**AIM OF THE TASK**. Gather each line in the entries that includes the string "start".

Top of DATA TO EXAMINE

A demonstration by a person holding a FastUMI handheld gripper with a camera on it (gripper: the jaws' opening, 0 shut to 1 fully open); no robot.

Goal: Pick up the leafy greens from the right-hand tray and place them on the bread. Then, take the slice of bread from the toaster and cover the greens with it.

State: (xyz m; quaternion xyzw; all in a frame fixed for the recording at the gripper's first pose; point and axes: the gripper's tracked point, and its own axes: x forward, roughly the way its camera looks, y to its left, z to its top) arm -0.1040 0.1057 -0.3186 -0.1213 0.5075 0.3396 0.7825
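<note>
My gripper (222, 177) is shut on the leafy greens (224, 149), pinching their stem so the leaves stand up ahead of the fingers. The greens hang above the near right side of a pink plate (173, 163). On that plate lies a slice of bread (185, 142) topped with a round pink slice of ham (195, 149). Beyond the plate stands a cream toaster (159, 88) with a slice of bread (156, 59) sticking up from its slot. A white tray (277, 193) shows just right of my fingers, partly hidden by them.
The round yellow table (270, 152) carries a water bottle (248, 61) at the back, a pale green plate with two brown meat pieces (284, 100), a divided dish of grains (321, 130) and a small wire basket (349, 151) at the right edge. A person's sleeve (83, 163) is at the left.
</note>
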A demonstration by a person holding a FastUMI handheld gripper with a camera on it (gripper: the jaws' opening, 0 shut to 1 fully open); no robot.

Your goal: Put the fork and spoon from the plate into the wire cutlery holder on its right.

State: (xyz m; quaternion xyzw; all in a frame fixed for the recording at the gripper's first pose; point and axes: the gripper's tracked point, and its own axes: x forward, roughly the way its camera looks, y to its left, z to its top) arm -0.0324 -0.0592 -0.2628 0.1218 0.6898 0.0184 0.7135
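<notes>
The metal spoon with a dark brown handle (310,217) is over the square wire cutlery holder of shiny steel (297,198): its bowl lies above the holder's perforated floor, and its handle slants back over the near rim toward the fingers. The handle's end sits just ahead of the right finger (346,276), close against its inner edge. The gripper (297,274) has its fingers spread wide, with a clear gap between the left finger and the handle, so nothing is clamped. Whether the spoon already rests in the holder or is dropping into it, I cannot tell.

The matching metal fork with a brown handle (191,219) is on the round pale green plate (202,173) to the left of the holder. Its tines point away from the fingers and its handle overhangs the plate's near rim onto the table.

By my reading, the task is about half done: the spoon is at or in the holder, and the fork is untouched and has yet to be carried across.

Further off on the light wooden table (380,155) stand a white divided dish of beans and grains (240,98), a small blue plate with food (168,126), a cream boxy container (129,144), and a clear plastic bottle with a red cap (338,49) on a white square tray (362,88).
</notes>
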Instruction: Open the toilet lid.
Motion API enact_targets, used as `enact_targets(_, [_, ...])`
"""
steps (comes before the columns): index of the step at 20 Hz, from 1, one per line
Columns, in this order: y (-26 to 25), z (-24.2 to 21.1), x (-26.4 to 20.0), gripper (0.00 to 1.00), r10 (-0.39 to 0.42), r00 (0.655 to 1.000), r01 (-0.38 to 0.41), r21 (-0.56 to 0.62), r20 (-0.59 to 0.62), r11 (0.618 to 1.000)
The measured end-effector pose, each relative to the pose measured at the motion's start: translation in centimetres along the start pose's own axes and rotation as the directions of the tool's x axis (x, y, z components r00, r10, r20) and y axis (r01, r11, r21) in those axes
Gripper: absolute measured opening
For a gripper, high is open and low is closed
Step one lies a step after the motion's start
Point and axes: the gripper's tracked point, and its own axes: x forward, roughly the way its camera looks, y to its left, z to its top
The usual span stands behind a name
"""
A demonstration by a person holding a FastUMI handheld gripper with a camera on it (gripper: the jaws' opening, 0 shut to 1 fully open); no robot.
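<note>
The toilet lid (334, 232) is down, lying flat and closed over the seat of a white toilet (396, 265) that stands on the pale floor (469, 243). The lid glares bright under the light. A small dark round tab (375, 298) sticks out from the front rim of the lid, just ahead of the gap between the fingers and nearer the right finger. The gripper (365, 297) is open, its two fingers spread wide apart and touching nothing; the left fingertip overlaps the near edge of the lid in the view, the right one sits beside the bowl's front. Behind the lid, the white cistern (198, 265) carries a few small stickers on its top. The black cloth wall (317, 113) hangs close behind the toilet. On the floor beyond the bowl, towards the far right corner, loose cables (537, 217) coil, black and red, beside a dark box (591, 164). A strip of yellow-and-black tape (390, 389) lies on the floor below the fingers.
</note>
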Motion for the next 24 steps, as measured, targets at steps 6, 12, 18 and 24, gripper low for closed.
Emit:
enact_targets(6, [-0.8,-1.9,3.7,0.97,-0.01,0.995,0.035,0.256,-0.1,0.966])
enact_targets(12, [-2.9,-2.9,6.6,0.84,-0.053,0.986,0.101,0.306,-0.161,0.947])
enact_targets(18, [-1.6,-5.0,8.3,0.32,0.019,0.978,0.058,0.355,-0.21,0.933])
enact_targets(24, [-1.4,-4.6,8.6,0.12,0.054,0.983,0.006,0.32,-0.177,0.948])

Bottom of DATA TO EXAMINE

**WRITTEN ANSWER**.
The measured end-effector pose, each relative to the pose measured at the motion's start: translation in centimetres along the start pose's own axes and rotation as the directions of the tool's x axis (x, y, z components r00, r10, r20) and y axis (r01, r11, r21) in those axes
Step one lies a step after the motion's start

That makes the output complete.